# [Exercise requirements]
Only lines holding "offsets" are needed; copy each of them from the data below.

= Beginning of Section =

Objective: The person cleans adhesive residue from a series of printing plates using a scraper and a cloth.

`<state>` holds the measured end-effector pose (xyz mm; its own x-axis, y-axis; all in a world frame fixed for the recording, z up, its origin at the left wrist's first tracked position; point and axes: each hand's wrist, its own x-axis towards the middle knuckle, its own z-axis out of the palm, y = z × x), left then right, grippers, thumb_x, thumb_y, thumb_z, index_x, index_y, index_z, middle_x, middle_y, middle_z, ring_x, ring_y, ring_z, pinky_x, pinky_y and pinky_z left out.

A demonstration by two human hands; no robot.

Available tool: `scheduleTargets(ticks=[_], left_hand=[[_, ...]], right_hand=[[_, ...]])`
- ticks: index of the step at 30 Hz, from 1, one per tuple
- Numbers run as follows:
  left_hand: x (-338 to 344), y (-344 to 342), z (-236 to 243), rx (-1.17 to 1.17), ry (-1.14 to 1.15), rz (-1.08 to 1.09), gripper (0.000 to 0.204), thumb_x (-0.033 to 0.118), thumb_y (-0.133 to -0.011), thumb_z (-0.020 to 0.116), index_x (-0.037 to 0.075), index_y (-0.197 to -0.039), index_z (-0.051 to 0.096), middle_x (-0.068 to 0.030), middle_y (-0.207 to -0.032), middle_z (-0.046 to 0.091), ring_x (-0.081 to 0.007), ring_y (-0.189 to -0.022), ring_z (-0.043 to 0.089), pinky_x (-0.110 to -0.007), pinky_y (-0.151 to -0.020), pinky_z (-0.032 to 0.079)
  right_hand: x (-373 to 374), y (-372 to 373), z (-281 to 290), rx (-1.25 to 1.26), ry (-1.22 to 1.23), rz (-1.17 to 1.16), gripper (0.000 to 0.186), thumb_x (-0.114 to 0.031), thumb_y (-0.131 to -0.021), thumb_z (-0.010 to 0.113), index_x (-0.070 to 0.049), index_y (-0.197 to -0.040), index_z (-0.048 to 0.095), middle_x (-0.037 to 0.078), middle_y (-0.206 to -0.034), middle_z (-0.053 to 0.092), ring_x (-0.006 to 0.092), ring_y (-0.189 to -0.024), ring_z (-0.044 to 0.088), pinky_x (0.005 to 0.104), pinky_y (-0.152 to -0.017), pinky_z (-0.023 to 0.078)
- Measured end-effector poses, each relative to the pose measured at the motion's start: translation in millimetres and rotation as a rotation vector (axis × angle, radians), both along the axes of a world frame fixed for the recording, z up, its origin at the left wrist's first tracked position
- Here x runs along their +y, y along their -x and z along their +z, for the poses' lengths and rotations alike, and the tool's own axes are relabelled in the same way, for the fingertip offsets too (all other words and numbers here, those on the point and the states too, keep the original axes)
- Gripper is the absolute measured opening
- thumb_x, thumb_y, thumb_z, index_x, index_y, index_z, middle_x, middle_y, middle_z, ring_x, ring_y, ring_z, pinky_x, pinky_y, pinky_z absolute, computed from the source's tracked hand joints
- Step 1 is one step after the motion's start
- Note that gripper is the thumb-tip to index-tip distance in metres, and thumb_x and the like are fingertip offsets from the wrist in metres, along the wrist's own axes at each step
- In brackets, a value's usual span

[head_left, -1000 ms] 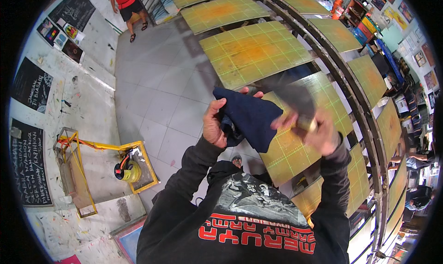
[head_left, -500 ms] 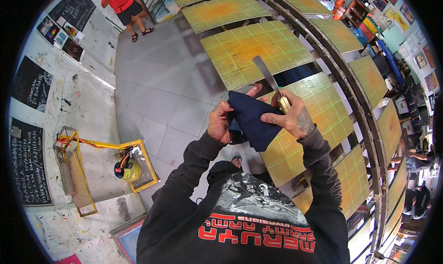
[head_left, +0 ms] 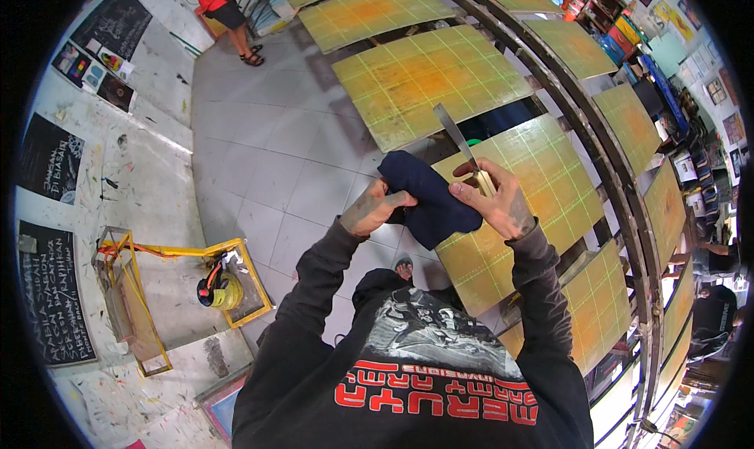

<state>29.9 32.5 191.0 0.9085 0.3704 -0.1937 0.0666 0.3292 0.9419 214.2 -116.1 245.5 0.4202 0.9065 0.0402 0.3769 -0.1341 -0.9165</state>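
Note:
A dark navy cloth [head_left: 437, 202] is bunched between my two hands, above the gap beside a board. My left hand [head_left: 371, 209] is closed on the cloth's left edge, with the thumb lying on top. In my right hand [head_left: 496, 199] is a spatula [head_left: 453, 129], its flat metal blade slanting up and left and its pale handle [head_left: 484, 183] in the fingers. The thumb of that hand also presses on the right side of the cloth. Closest to my right hand is a yellowish board [head_left: 534, 182] marked with bright green grid lines.
More gridded boards [head_left: 428, 76] run along a curved dark metal rail [head_left: 605, 123]. Grey floor tiles [head_left: 259, 147] lie to the left, where a yellow metal frame [head_left: 250, 280] holds a yellow round container [head_left: 228, 290]. A person in red [head_left: 216, 1] stands at the far left; others are at the right edge.
My left hand has turned over, its thumb now on top of the cloth, and the cloth is more bunched. The spatula has shifted slightly. The person in red has moved.

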Motion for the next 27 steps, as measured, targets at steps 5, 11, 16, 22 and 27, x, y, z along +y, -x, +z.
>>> scheduleTargets(ticks=[5, 11, 16, 22, 27], left_hand=[[18.6, 0.0, 6.0, 0.218, -0.173, -0.207, 0.04, 0.019, -0.087, 0.057, -0.001, -0.121, 0.05, -0.0061, -0.106, 0.06, -0.0126, -0.096, 0.056, -0.028, -0.087, 0.045], [46.8, 3.1, -8.6, 0.07, -0.064, -0.186, 0.076, 0.026, -0.088, 0.06, 0.01, -0.149, 0.016, -0.0066, -0.118, 0.053, -0.0097, -0.094, 0.051, -0.027, -0.088, 0.043], [52.5, 26.0, -61.9, -0.258, 0.335, 0.2, 0.085, 0.058, -0.09, 0.05, 0.018, -0.152, 0.006, -0.012, -0.152, 0.027, -0.0258, -0.125, 0.046, -0.042, -0.101, 0.037], [-36.6, 1.7, -69.9, -0.595, 0.446, -0.276, 0.083, 0.064, -0.09, 0.039, 0.013, -0.15, 0.014, -0.0121, -0.152, 0.025, -0.0329, -0.134, 0.035, -0.048, -0.111, 0.024], [-46.2, -13.5, -42.4, -0.46, 0.449, 0.328, 0.066, 0.051, -0.095, 0.045, 0.001, -0.137, 0.039, -0.0103, -0.137, 0.046, -0.0262, -0.129, 0.041, -0.041, -0.109, 0.029]], right_hand=[[2.3, 5.2, 3.6, 0.216, 0.153, 0.094, 0.048, -0.035, -0.076, 0.078, 0.003, -0.102, 0.062, 0.008, -0.084, 0.064, 0.0117, -0.076, 0.058, 0.0273, -0.069, 0.048], [8.9, 19.5, -15.7, 0.215, 0.197, -0.019, 0.046, -0.038, -0.077, 0.075, -0.001, -0.1, 0.062, 0.002, -0.074, 0.059, 0.0094, -0.06, 0.054, 0.0246, -0.053, 0.043], [26.3, 27.8, -25.4, 0.547, -0.168, -0.334, 0.037, -0.029, -0.08, 0.076, -0.001, -0.097, 0.059, 0.001, -0.069, 0.058, 0.0078, -0.048, 0.049, 0.0228, -0.042, 0.038], [47.5, 44.9, -36.0, 0.585, -0.269, -0.354, 0.036, -0.028, -0.081, 0.076, -0.001, -0.096, 0.058, 0.002, -0.069, 0.058, 0.0071, -0.049, 0.05, 0.0232, -0.043, 0.04], [44.5, 64.6, -50.1, 0.657, -0.159, -0.386, 0.041, -0.028, -0.081, 0.075, 0.003, -0.1, 0.057, 0.005, -0.07, 0.061, 0.0084, -0.045, 0.05, 0.0244, -0.04, 0.04]])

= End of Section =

# [The completed task]
- Here x runs along their +y, y along their -x and z along their +z, for the poses' lengths and rotations alike, and the tool's own axes are relabelled in the same way, for the fingertip offsets too (all other words and numbers here, those on the point and the states too, keep the original axes)
- Note that gripper is the thumb-tip to index-tip distance in metres, and thumb_x and the like are fingertip offsets from the wrist in metres, along the wrist's own axes at each step

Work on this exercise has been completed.